Italian lawmakers on Tuesday advanced a planned reform aimed at stopping the 'revolving door' between justice and government, as part of wider changes to the country's creaking judicial system.

Italy plans to stop 'revolving door' between judges and politicians

The proposed reform, which still has to be approved by the Italian Senate in the coming weeks, imposes significant limitations on the number of magistrates, prosecutors and judges looking to go into politics – a frequent move in Italy.

Under the submitted changes, a magistrate wishing to stand for election, whether national, regional or local, will not be able to do so in the region where they have worked over the previous three years.

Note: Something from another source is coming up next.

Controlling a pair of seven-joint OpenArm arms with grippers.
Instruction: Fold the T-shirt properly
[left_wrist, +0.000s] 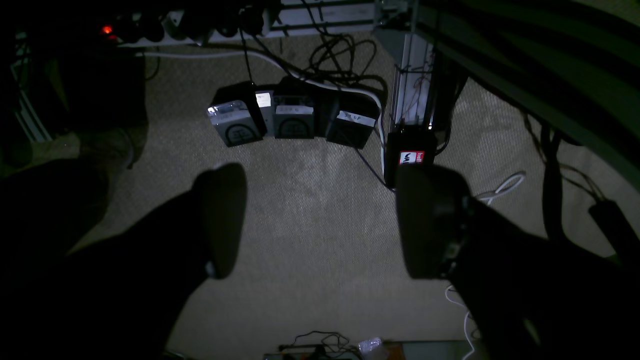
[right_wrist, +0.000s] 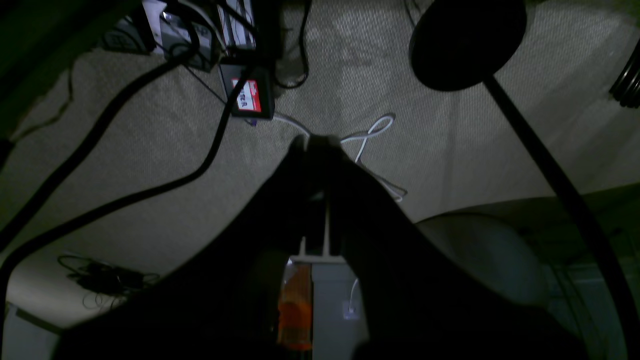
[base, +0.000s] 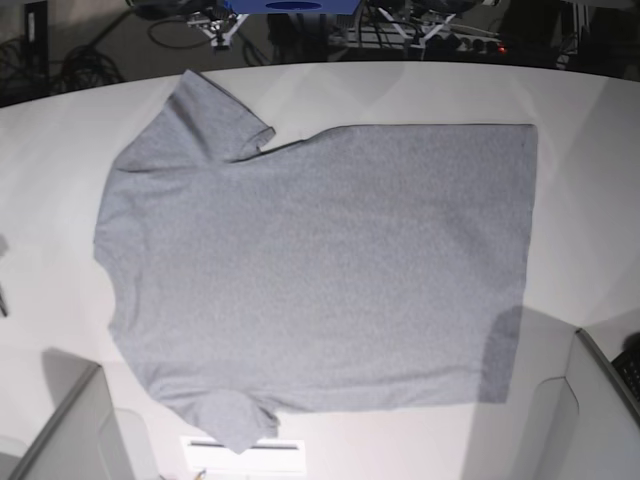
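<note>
The T-shirt (base: 320, 265) lies spread flat on the white table (base: 590, 200), plain heather-grey side up, collar end to the left and hem to the right. Both sleeves are spread out. No lettering shows. Neither gripper shows in the base view. In the left wrist view my left gripper (left_wrist: 325, 222) is open and empty, looking down at the carpet floor beside the table. In the right wrist view my right gripper (right_wrist: 312, 142) has its dark fingers (right_wrist: 300, 165) pressed together with nothing between them, also over the floor.
Grey arm parts stand at the table's near corners (base: 70, 425) (base: 590, 405). On the floor are several black power bricks (left_wrist: 292, 117), cables (right_wrist: 372, 137), a power strip (left_wrist: 165, 27) and a round black stand base (right_wrist: 467, 42).
</note>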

At the end of their mandate, magistrates who have held elective positions will not be able to return to the judiciary – they will be moved to non-jurisdictional posts at, for example, the Court of Auditors or the Supreme Court of Cassation, according to local media reports.

Furthermore, magistrates who have applied for elective positions but have not been successful for at least three years will no longer be able to work in the region where they ran for office. 

The reform is part of a wider programme of changes to Italy’s tortuous judicial system. This is required by the European Commission to unlock billions of euros in the form of post-pandemic recovery funds.

Public perception of the independence of Italian courts and judges is among the worst in Europe, according to the EU’s justice scoreboard.